The study suggests that forecast figures for last year should also be expected to show a modest overall increase in volume. It is less sanguine about fortunes this year, however, in the face of Brexit.
Although The Market for Domestic Entrance Doors suggests only a minimal impact on the home improvement and social sectors, the report’s authors warn the impact of Brexit may be felt acutely in new build.
It states: ‘The main change is that we believe house prices in general, and new build properties in particular, will slow and even go modestly negative during the Brexit negotiations (2017 and 2018) as uncertainty in the wider economy prevails. And it is on a rising housing market that housebuilders are spurred to increase supply.’
This aside, The Market for Domestic Entrance Doors predicts that in its entirety, the door market will remain ‘almost static’ for the next five years.
Within it, there are however, significant gains and losses. Most notably a forecast 22% increase in composite door sales through to 2020.
Robert Palmer, Palmer Market Research, said: “Overall our forecast is for an almost static market for entrance doors over the next five years. Growth in home improvements will be offset by declines in both new build housing and social housing refurbishment.
“We are, however, forecasting significant differences in trends between door leaf materials.
“Composites have grown their share of the market over the past 15 years both in volume and value terms – and will continue to do so through to at least 2020 when they will be close to two thirds of the market.”
The findings follow Palmer’s publication of The Window, Door and Conservatory Markets in Housing in Great Britain, last autumn.

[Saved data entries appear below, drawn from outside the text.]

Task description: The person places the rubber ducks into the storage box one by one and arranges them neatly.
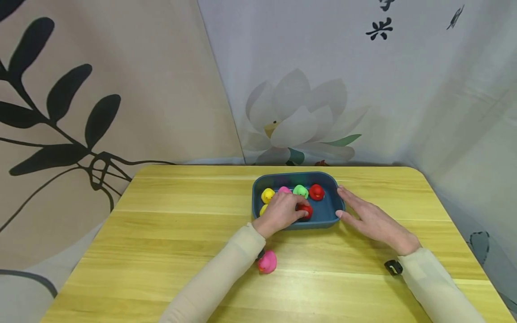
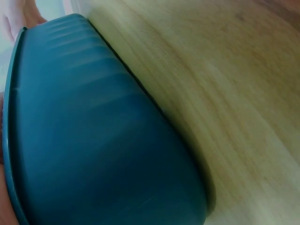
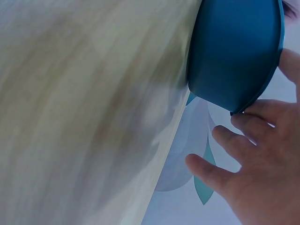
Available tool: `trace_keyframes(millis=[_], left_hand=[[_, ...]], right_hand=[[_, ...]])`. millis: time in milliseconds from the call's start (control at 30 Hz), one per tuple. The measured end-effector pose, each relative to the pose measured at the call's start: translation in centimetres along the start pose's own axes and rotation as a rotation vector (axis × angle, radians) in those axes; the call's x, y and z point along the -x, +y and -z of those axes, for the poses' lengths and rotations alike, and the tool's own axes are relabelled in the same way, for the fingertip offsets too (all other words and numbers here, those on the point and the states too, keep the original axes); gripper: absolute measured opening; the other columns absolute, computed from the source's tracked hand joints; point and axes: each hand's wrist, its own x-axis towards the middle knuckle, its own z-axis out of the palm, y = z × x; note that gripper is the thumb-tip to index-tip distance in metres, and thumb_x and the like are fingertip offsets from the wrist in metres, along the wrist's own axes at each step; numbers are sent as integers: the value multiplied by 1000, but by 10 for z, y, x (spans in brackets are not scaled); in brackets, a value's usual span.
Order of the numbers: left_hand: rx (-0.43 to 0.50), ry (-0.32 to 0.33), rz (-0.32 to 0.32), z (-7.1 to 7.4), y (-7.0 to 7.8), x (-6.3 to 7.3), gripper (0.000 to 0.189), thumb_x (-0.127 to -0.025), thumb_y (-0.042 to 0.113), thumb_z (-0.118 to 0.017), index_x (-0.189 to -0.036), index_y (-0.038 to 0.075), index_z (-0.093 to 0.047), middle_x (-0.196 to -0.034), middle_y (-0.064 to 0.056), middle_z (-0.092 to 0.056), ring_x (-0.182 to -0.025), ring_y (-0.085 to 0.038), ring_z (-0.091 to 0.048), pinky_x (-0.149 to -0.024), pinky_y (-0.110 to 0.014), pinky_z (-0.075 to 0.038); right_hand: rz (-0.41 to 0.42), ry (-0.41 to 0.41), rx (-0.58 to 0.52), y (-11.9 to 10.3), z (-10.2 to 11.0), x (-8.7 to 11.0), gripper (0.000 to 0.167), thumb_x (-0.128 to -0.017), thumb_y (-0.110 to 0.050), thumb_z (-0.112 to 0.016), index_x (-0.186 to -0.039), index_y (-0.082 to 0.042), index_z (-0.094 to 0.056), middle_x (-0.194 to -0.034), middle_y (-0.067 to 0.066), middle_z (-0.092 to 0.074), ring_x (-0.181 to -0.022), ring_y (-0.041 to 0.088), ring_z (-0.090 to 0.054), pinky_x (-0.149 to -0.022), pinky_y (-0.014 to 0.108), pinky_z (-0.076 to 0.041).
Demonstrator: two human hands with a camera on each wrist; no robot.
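Note:
A dark blue tray (image 1: 315,225) stands toward the back of the wooden table, with several small rubber ducks inside. Reaching over its front rim, my left hand (image 1: 279,211) pinches a red rubber duck (image 1: 308,211) between thumb and fingers, low in the tray. My right hand (image 1: 375,224) is at the tray's right end, its fingers mostly straight and fingertips touching the rim; the right wrist view shows those fingers (image 3: 253,126) at the tray's outer corner. In the left wrist view, the tray's side wall (image 2: 93,126) hides the ducks and most of the left hand.
Behind the red duck sit another red duck (image 1: 317,192), a green duck (image 1: 300,191), a pink duck (image 1: 284,189) and a yellow duck (image 1: 267,195). A second yellow duck (image 1: 263,209) is partly hidden by my left hand. Outside, a pink duck (image 1: 268,262) lies on the table (image 1: 161,251) beside my left sleeve.

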Motion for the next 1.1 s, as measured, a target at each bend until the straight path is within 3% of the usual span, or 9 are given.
trace_keyframes(millis=[167, 300, 600, 833, 933, 1033, 1100], left_hand=[[-12, -7, 27, -1, 0, 1, 19, -92, 28, -82, -109, 19, -82, -96, 10, -77, -91, -11, -62, -97, -39, -46], [-32, 6, 28, -3, -1, 2, 19, -92, 28, -82, -108, 20, -82, -96, 10, -77, -91, -11, -62, -97, -40, -47], [-35, -1, 28, -4, -2, 3, 21, -93, 32, -80, -110, 20, -82, -92, 10, -75, -84, -10, -60, -79, -30, -49], [-9, -11, -10, 6, 1, 12, 31, -96, 33, -76, -122, 16, -78, -91, 7, -75, -78, -10, -58, -73, -27, -48], [6, 41, -48, 14, -1, 21, 32, -96, 31, -77, -123, 14, -77, -101, 4, -77, -87, -12, -66, -78, -31, -52], [5, 111, -77, 23, -8, 32, 33, -97, 30, -76, -125, 11, -76, -116, 0, -76, -106, -19, -70, -93, -42, -53], [-2, 156, -89, 29, -14, 40, 35, -98, 29, -75, -127, 10, -74, -130, -5, -72, -122, -24, -65, -105, -51, -47]], right_hand=[[1, -1, -7, 0, 0, -1, 80, -106, -58, -47, -166, -12, -22, -172, 10, -18, -154, 39, -27, -119, 61, -29], [4, -2, -8, -1, -1, -1, 80, -106, -58, -47, -166, -12, -21, -172, 10, -18, -154, 39, -26, -119, 61, -29], [1, -4, -10, 0, -2, -1, 81, -106, -59, -46, -166, -12, -20, -172, 11, -18, -153, 39, -27, -119, 61, -29], [-4, -15, -25, -1, -1, -2, 80, -106, -59, -46, -167, -13, -19, -172, 11, -19, -153, 40, -28, -119, 61, -29], [-4, -18, -24, -1, 0, -3, 80, -106, -59, -46, -167, -13, -19, -172, 11, -19, -153, 40, -28, -119, 61, -29], [-7, -18, -24, -1, 0, -3, 80, -106, -58, -45, -167, -13, -19, -172, 11, -19, -153, 40, -27, -119, 61, -28], [-10, -18, -24, -1, 1, -2, 80, -106, -58, -46, -167, -13, -19, -172, 12, -19, -153, 40, -26, -119, 62, -28]])
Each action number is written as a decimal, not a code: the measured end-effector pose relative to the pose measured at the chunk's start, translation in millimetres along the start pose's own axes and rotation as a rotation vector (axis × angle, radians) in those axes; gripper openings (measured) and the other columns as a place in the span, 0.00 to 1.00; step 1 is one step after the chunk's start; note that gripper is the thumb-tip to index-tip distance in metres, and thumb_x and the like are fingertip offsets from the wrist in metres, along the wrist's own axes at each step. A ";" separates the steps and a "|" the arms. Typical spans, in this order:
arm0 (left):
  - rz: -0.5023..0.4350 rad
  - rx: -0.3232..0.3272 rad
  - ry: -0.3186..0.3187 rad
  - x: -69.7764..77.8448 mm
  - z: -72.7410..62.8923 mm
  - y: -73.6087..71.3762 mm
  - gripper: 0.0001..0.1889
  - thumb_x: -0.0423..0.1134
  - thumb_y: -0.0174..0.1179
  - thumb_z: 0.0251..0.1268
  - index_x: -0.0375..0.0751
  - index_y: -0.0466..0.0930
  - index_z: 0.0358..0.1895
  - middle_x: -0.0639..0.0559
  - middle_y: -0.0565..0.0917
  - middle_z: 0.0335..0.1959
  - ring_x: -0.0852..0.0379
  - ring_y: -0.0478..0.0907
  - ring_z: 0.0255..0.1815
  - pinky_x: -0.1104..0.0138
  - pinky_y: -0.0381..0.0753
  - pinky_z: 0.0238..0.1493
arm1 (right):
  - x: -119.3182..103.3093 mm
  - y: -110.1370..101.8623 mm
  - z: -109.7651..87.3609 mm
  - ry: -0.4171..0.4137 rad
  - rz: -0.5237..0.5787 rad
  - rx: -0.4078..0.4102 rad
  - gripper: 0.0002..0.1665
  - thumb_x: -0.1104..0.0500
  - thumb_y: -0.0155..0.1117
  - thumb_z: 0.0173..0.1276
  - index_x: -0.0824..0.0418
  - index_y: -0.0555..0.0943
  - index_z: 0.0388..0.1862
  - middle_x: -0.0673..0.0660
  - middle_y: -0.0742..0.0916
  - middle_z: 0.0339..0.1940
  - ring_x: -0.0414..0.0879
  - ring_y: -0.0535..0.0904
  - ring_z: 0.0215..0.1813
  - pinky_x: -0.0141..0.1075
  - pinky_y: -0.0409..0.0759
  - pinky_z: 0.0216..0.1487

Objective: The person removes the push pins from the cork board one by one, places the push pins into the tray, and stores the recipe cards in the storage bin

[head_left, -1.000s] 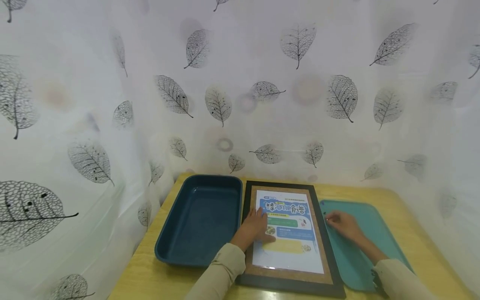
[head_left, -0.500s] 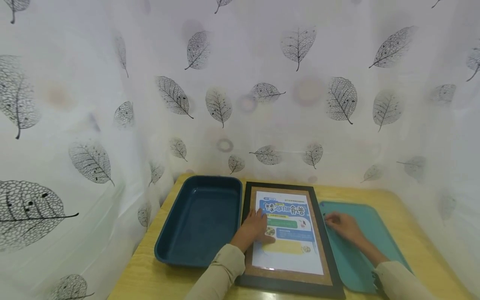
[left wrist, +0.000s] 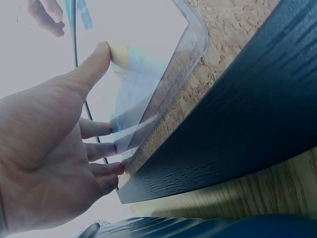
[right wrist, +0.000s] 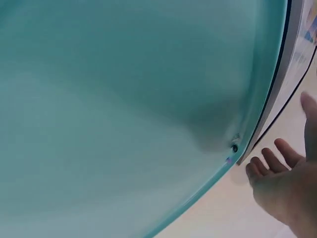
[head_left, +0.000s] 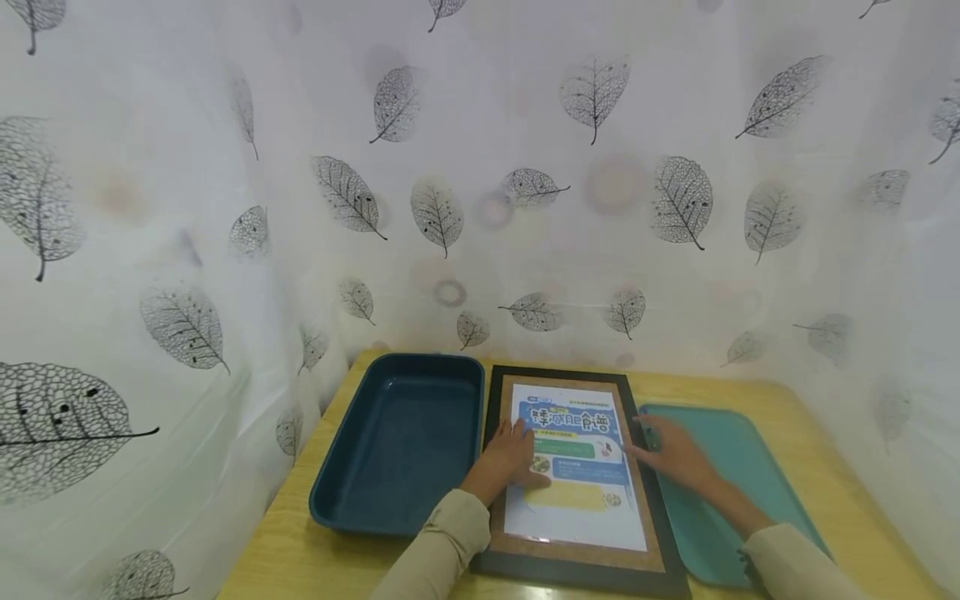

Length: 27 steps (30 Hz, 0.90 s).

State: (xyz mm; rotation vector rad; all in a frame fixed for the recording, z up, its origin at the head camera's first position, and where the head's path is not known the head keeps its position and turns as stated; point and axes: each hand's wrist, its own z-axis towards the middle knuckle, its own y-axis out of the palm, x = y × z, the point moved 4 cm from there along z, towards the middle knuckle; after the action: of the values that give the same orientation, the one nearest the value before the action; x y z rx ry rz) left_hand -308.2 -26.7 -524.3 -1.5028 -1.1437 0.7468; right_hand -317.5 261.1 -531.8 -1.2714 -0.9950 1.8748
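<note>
My left hand (head_left: 508, 458) rests on a printed sheet (head_left: 573, 525) lying on a dark-framed cork board (head_left: 651, 557). Its fingertips (left wrist: 110, 128) touch the sheet's clear plastic cover (left wrist: 197, 52), thumb apart from the fingers. At the board's right edge, over the frame, is my right hand (head_left: 675, 457), thumb and fingers spread apart. Nothing shows between its fingers (right wrist: 274, 160) in the right wrist view. Beneath and beside it lies a teal tray (head_left: 716, 533). A few tiny dark and purple bits (right wrist: 235, 148) sit in that tray's corner, too small to name.
A deep dark blue tray (head_left: 401, 458) stands left of the board on the wooden table (head_left: 277, 550). Behind and at both sides hangs a pale curtain (head_left: 480, 250) with leaf prints. The teal tray's rim runs close along the board's right side.
My right hand has moved left from the teal tray's far left corner onto the board's right edge, and its fingers have spread. The left hand has stayed on the sheet.
</note>
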 end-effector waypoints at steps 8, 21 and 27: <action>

This argues that a flattening of the market in 2015 saw total volume fall by 0.7%. This was, however, offset by a shift towards higher-end products and higher value installations, which delivered a 2% increase in installed value to £4.20 billion.
Palmer continued: “Consistent with other areas of the window and door industry, some products are seeing growth, others are going into decline.
“This is variable by market but also notably, material type within those markets. For some we’re reporting a 41% drop in volume by 2020, others as much as a 56% increase in volume over the same period.
“This and continuing product innovation makes the entrance door market complex but an area of the window and door industry which in common with others, represents sizeable areas of opportunity.”